**Work order**.
Copy exactly the stretch of data below from the line with "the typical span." through the line with "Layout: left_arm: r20", including both of those lines.

━━━━━ Supplied information ━━━━━

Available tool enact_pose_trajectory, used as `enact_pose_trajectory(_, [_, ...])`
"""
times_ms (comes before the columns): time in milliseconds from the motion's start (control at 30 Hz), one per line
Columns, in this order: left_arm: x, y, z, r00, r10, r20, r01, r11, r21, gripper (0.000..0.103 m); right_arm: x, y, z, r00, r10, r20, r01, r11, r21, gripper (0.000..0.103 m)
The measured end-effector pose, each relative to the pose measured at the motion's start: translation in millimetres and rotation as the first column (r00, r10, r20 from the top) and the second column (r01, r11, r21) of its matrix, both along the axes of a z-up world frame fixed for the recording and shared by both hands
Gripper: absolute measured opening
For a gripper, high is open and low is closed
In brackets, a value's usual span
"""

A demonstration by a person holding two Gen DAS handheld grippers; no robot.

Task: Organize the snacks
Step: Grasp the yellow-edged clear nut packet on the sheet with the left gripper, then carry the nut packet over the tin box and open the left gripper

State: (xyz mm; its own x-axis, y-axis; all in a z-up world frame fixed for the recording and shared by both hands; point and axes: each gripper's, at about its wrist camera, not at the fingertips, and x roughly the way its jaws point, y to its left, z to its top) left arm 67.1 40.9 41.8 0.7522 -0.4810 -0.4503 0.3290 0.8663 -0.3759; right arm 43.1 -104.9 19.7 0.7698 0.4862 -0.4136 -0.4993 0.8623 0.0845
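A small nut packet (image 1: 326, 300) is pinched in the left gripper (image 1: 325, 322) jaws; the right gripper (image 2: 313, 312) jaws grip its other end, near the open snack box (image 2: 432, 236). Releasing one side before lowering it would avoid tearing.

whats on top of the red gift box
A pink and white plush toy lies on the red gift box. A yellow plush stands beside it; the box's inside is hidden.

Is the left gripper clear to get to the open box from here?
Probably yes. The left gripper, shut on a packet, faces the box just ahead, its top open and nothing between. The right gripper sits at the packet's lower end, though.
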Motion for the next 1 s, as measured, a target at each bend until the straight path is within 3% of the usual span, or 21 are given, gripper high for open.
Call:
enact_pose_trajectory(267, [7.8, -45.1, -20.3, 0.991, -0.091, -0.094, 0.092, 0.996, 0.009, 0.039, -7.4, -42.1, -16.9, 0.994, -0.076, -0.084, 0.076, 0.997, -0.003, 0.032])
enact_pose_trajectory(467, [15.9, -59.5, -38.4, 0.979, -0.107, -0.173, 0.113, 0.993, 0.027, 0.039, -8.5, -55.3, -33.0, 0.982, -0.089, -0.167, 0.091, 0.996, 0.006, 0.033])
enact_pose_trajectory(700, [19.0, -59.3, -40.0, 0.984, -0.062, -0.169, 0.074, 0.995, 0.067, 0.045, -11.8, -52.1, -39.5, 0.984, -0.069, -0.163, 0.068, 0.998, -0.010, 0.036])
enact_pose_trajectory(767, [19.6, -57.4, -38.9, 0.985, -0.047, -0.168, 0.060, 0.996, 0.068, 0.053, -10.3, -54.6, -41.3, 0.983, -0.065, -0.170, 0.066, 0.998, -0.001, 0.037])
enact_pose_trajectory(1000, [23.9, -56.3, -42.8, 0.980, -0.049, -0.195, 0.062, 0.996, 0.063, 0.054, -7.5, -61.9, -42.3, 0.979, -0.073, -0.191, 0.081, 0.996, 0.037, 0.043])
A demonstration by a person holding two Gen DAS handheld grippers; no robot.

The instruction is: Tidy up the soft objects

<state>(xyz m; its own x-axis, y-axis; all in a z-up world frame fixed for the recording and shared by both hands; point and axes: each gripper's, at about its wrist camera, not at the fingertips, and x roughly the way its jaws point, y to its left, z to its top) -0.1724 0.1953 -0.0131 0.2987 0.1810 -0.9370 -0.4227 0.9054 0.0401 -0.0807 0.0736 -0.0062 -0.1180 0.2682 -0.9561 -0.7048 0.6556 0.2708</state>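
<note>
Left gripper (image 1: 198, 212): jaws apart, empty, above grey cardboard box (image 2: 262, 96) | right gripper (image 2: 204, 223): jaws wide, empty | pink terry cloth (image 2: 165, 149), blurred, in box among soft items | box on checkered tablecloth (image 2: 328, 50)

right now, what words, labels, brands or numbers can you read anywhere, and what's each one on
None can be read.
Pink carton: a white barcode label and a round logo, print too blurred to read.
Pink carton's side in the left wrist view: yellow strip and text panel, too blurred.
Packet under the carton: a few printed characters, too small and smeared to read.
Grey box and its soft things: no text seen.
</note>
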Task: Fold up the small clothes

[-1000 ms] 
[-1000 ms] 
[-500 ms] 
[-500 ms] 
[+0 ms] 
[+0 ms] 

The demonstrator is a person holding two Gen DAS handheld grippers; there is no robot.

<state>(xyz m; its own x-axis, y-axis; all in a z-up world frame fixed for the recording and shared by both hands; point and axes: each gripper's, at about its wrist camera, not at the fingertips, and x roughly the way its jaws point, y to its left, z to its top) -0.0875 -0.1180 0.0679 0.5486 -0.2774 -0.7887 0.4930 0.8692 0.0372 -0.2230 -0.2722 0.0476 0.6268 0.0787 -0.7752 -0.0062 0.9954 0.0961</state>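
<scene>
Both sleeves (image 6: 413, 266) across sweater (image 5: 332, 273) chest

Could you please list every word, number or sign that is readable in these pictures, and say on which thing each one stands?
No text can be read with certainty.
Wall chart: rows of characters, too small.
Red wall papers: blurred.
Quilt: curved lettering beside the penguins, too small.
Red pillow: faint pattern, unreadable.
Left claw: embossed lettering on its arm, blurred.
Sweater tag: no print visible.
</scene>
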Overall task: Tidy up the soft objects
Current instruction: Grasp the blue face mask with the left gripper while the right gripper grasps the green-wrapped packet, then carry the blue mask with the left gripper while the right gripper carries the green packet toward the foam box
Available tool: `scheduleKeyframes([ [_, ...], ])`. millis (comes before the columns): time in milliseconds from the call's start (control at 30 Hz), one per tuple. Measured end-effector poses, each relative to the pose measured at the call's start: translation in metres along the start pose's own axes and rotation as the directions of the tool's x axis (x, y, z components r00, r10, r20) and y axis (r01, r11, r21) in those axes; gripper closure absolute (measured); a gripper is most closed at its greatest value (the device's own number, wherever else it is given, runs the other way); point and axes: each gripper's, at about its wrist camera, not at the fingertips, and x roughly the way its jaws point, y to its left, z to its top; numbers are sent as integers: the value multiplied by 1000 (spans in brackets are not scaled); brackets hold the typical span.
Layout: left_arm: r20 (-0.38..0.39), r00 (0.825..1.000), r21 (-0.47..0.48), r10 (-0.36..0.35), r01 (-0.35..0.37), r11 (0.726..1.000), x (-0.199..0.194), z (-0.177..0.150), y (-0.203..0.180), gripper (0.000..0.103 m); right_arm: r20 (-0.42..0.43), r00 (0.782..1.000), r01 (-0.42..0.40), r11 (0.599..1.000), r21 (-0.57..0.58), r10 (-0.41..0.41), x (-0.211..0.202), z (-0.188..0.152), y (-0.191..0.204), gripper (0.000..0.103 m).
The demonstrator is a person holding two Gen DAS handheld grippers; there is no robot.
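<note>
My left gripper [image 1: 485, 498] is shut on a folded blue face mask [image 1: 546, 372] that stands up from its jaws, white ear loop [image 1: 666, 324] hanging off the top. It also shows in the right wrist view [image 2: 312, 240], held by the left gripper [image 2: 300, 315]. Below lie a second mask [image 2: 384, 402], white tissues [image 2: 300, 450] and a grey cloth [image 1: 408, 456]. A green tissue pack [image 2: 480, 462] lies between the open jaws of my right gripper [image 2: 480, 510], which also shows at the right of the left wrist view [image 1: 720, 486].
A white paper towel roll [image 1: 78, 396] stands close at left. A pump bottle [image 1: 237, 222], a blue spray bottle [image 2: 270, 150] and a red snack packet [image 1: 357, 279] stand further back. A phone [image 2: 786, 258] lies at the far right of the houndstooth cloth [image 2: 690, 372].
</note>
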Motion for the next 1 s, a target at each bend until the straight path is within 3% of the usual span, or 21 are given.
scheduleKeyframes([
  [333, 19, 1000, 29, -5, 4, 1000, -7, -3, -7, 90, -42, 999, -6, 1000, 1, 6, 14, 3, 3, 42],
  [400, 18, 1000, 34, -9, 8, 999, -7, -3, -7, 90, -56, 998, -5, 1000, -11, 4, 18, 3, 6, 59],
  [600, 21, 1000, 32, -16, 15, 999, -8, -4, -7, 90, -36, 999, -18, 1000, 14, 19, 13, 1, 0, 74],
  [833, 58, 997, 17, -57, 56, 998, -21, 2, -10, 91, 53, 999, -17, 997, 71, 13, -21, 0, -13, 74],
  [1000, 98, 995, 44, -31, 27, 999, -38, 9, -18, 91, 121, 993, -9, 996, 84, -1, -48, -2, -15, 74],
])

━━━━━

**Answer to this problem**.
Available tool: `scheduleKeyframes([ [_, ...], ])`. millis (comes before the columns): time in milliseconds from the call's start (control at 30 Hz), one per tuple. Measured end-effector poses, each relative to the pose measured at the call's start: translation in metres along the start pose's own axes and rotation as the directions of the tool's x axis (x, y, z components r00, r10, r20) and y axis (r01, r11, r21) in those axes; gripper closure absolute (measured); a gripper is most closed at its greatest value (the device's own number, wherever else it is given, runs the other way); point and axes: each gripper's, at about its wrist camera, not at the fingertips, and x roughly the way its jaws point, y to its left, z to its top; numbers are sent as integers: the value multiplied by 1000 (spans in brackets are not scaled); brackets hold the typical span.
Layout: left_arm: r20 (-0.38..0.39), r00 (0.825..1.000), r21 (-0.47..0.48), r10 (-0.36..0.35), r01 (-0.35..0.37), r11 (0.726..1.000), x (-0.199..0.194), z (-0.177..0.150), y (-0.203..0.180), gripper (0.000..0.103 m); right_arm: r20 (-0.42..0.43), r00 (0.782..1.000), r01 (-0.42..0.40), r11 (0.599..1.000), r21 (-0.57..0.58), r10 (-0.41..0.41), x (-0.211..0.202), z (-0.188..0.152), y (-0.191..0.204), gripper (0.000..0.103 m).

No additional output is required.